I've caught these two little guys...who aren't so little anymore pecking out of the corner of my eye a couple of times but they still don't seem to be eating that much of the seed that I can tell. Is that because I am still using the syringe with them? If I stop feeding them the formula do I need to worry about them not eating, even though I know that they can and do Peck at the seed though it doesn't seem like they are getting enough? I don't want to keep them dependant on me when they should be taking care of themselves more than they seem to be doing on their on. I am putting them outside during the day to get them use to being out there instead being inside all the time and they are starting to relax a little when they are outside now instead of just huddling together in a corner like they did for the first couple of days. I can't believe how fast they have grown and how big they are now. They also love to get out of the cage and just flap like crazy going from a slow flap to a quicker speed then back to slow. They are so fun to watch and hold...both seem to love being held a climb up my arm to my shoulder (which I cover with a towel do to the quick and unpredictable poops that are inevitable to happen while being held....lol...I think they save just for me, how thoughtful of them, but I love to hold them anyway).


----------



## Nooti (Mar 14, 2002)

This is a situation I used to find myself in quite a lot until I started to use an escort bird. 
To encourage them to self feed they need to be hungry and I used to stop the daytime feeds and only fill up the crop at bed time. They are well old enough to feed themselves I think 1 day without food will put them on the right track. You can tell if they have fed themselves by feeling the crop with your fingers. I'd like to bet that by the end of the second day you will feel their crops jam packed full of seed and they will not even need their supper from you!


----------



## Nooti (Mar 14, 2002)

This is a situation I used to find myself in quite a lot until I started to use an escort bird. 
To encourage them to self feed they need to be hungry and I used to stop the daytime feeds and only fill up the crop at bed time. They are well old enough to feed themselves I think 1 day without food will put them on the right track. You can tell if they have fed themselves by feeling the crop with your fingers. I'd like to bet that by the end of the second day you will feel their crops jam packed full of seed and they will not even need their supper from you!


----------



## Cinderelli (Mar 22, 2002)

Well, we're gong on our 5th 1/2 week now and are we very very stubborn. Let them miss a monring feeding to see if they'd eat on their on.
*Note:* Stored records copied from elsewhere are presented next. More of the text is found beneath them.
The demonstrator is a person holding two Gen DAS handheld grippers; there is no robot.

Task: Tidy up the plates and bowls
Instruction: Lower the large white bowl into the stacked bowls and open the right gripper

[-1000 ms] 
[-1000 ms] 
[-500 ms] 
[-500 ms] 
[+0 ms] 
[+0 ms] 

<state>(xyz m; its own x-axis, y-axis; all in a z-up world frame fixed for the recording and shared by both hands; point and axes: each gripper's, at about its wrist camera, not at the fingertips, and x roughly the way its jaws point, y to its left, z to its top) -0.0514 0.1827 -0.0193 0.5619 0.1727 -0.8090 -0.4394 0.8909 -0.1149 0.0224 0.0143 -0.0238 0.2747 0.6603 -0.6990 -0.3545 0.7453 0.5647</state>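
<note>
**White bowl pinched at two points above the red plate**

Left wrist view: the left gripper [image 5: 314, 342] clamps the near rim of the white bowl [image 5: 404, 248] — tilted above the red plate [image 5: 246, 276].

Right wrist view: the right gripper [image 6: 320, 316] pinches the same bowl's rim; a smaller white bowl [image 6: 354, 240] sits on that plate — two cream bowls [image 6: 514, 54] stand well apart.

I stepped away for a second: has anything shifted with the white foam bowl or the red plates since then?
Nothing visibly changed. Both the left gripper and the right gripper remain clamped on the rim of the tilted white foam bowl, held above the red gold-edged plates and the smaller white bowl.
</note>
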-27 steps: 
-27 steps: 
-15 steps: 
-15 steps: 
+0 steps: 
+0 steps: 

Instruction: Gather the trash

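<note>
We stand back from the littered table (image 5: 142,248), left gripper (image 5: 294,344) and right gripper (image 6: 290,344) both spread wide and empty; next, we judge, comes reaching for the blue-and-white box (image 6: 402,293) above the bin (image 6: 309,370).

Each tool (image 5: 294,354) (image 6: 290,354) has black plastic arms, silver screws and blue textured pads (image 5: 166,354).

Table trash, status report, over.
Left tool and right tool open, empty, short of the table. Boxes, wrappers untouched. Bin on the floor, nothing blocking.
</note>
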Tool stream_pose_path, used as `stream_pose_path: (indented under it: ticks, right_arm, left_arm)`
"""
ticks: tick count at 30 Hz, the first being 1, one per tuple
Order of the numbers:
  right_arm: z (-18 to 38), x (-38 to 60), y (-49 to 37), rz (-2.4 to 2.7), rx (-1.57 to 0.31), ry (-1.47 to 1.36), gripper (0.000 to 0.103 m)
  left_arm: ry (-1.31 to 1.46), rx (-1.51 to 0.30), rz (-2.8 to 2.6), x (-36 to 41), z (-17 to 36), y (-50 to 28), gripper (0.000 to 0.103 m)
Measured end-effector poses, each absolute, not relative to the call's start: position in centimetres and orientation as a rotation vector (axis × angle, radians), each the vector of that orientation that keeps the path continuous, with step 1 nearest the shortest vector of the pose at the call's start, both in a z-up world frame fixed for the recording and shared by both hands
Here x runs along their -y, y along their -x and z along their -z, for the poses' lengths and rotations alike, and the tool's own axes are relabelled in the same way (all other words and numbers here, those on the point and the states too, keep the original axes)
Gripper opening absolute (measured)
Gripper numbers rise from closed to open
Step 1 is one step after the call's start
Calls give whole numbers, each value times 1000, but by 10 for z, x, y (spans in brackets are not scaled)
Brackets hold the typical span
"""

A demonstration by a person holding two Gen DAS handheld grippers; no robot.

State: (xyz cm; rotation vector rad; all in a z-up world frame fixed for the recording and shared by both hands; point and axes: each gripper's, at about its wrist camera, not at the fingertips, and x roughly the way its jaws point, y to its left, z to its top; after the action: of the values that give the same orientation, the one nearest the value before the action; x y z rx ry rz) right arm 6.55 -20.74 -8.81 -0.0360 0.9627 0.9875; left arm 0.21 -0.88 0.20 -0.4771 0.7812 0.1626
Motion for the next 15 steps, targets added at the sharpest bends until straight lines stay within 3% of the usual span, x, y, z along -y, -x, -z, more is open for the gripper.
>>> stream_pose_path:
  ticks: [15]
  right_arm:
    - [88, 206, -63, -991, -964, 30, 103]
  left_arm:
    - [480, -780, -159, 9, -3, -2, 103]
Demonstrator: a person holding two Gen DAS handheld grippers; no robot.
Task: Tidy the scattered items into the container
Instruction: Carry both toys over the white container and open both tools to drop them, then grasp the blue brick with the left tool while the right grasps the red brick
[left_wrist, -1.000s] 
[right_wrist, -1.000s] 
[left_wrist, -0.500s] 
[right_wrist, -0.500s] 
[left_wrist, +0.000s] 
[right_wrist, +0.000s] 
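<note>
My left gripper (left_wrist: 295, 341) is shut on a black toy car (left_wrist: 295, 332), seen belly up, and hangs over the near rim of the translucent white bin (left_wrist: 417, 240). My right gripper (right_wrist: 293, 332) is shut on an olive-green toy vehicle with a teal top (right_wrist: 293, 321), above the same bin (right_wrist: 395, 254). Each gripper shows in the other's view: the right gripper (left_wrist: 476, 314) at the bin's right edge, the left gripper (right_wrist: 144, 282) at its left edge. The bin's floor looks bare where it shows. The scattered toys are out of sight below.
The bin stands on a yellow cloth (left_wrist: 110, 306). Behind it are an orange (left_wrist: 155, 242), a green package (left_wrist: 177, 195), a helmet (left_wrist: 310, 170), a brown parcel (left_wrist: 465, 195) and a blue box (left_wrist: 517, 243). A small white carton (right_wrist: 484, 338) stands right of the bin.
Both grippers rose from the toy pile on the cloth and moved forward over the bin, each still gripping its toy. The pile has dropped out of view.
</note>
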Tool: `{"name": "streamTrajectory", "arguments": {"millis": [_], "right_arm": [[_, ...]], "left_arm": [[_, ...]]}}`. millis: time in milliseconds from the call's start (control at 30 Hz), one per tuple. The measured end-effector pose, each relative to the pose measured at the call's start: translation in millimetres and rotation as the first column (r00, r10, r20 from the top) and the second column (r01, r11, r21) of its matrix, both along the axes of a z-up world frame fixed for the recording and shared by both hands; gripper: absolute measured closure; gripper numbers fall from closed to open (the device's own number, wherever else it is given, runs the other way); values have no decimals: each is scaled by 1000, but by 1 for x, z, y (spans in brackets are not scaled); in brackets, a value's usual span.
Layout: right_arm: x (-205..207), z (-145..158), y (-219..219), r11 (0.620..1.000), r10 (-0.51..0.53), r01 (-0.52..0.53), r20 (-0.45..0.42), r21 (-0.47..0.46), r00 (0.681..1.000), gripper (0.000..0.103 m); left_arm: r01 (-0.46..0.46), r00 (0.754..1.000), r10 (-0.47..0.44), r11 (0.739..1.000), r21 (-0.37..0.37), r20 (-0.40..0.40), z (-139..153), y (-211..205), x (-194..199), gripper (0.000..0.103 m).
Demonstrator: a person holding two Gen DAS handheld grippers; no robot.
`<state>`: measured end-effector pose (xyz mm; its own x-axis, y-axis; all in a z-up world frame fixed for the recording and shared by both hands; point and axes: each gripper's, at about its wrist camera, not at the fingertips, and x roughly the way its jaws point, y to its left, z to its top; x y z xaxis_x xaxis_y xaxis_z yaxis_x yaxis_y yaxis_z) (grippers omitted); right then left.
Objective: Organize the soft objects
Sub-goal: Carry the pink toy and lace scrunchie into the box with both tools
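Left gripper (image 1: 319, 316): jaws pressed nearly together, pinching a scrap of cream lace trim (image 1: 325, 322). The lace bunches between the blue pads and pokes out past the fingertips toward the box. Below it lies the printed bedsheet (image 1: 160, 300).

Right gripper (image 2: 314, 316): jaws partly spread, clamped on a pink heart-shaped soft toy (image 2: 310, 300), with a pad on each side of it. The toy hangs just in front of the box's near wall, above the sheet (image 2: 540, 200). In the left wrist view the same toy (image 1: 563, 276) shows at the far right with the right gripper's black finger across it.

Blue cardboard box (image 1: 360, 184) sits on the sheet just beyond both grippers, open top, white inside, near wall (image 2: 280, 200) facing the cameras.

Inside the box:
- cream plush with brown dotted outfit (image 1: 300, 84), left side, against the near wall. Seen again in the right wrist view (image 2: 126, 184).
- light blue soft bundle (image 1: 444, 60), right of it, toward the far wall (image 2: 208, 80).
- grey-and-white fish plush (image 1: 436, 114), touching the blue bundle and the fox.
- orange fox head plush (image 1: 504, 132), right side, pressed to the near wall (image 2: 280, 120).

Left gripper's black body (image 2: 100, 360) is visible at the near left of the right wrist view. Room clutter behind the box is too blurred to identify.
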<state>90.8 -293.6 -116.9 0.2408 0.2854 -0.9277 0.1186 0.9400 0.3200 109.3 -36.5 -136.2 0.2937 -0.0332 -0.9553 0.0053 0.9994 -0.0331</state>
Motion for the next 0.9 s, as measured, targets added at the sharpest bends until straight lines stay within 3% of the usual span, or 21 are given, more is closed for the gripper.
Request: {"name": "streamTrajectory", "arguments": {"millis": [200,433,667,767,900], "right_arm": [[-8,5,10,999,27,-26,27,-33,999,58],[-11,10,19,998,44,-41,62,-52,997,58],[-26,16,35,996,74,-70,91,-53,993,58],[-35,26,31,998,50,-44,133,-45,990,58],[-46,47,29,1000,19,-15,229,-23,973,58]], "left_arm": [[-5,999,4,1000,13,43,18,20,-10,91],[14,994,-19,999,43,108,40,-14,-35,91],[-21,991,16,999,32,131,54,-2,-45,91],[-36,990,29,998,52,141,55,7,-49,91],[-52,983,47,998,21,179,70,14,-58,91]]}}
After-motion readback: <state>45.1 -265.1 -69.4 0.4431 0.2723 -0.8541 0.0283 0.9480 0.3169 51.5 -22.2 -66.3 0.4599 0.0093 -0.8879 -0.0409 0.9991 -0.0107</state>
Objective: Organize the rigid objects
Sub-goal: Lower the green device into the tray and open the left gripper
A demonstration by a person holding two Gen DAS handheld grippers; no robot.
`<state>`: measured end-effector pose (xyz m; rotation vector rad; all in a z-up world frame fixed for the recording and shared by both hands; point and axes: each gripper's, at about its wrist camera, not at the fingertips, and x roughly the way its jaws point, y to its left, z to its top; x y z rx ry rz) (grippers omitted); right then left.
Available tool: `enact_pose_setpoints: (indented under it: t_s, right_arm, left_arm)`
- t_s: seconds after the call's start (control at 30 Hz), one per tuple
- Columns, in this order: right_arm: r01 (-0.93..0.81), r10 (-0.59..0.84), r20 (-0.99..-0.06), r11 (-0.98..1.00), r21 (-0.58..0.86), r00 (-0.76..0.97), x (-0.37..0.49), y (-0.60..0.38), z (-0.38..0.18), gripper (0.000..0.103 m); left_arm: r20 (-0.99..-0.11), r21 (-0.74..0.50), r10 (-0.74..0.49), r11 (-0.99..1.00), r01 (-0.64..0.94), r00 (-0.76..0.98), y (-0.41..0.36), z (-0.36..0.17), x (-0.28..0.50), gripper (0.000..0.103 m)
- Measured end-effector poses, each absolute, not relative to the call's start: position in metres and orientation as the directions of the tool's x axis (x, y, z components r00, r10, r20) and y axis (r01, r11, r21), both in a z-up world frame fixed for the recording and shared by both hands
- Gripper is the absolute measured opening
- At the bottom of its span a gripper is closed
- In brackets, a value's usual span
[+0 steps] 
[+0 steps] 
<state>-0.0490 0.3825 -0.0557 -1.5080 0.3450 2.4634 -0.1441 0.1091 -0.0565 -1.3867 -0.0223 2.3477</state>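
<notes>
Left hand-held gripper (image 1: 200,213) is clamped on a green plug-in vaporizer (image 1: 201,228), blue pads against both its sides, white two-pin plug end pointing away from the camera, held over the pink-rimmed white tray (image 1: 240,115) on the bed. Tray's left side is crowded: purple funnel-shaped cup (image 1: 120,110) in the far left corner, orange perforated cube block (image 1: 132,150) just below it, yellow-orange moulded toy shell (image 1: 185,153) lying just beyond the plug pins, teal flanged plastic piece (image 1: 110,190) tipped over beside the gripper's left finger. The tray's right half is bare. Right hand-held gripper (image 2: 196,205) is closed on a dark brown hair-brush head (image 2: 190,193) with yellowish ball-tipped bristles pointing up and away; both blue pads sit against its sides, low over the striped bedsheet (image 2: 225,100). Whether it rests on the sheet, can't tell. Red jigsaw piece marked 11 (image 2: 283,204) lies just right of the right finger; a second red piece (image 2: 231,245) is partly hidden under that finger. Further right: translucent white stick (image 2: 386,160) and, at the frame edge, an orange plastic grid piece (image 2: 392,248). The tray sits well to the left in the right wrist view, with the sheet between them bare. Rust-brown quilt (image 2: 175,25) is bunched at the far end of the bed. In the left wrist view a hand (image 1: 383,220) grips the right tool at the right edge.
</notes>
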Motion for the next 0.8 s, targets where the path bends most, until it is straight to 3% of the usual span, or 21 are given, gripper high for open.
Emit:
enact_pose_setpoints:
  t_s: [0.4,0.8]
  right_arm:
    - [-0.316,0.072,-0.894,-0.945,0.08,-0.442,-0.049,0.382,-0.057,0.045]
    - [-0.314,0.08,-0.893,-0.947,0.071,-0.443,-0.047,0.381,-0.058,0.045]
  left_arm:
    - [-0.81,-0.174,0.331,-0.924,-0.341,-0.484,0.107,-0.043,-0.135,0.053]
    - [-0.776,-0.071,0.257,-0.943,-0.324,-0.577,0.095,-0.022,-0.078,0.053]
When I got home from work yesterday evening both of there little crops were empty. I see them pecking but they don't seem to actually keep the food in their mouths. And OHHH boy were they angry little birdies when I finally brought then inside for a feeding in the evening. I filled them up promply and filled the up well. I'm going to try to just feed the with the seed out of the bowl I'm using for them in hopes that they will see WHERE I'm getting the food out of and maybe take an interest in it instead of just playing with the food that gets scattered on the bottom of their cage. I love these too dearly but they are a real challange right now. They do drink water, and take baths in the bath water I supply them so at least I know I'm making some progress.









------------------
Cindrelli


----------



## B. Crowe (Mar 4, 2002)

Well, don't feel to bad. Mine are 5 weeks today, and I'm still feeding them.... (honestly, they are spoiled!)

Barb


----------



## Nooti (Mar 14, 2002)

I know it's no consolation coz it's too late now, but the earlier you try to encourage self feeding, ie 20 days or so, the quicker they catch on.
If they are left till they are over 4 weeks old, they seem to be much, much harder to convince over self feeding. I have gone through the same frustrations as you have. Really you need an escort bird. At that age they are old enough to realise just which side their bread is buttered and they can be very determined.


----------



## B. Crowe (Mar 4, 2002)

yeah, well..... I know it's my own fault. Today I have them in the center section of the aviaries so maybe they can "see" the other birds eating & give them a nudge in the right direction. They saw me this morning, and they honestly looked so pathetic standing on the ground, flitting their little wings at me. I'm going out in a bit to check on them & feel their crops. Wish me luck, I'm going to need it!


----------



## Nooti (Mar 14, 2002)

[yeah, well..... I know it's my own fault.]
Barbra - 
yeah, well..... You said it!! (snigger)
Helen


----------



## Cinderelli (Mar 22, 2002)

I've been throwing some wild bird seed on the ground about 10 feet or so away from their outside cage in hopes that as the wild birds peck at the ground they'll see them doing so and maybe take the hint. LOL I hand-fed them yet again tonight though I"m also using plopping some seed into their mouths as well as using the syringe. I try to hide the groul from them so they don't see the cup it is in and try to get them to watch the hand that is picking up the seed to put in their mouths instead. They don't seem to really care what that hand is up to cause they know that if the just scream loud enough and long enough I"m gonna give them some more stuff from the syringe...lol Just whose training who here? Me or them? Seems to me that THEY have ME train pretty well. Though I did finally get one of them to play with the food in the bowl though he didn't pick anything up from it at least he had his beak in there trying. They practice flapping those wings a lot too. The smaller of the two flew about 
1 1/2 feet to me today at feeding time. As short as it was he did it quite smoothly and elogantly for a beginner. Made me proud of him for being able to so.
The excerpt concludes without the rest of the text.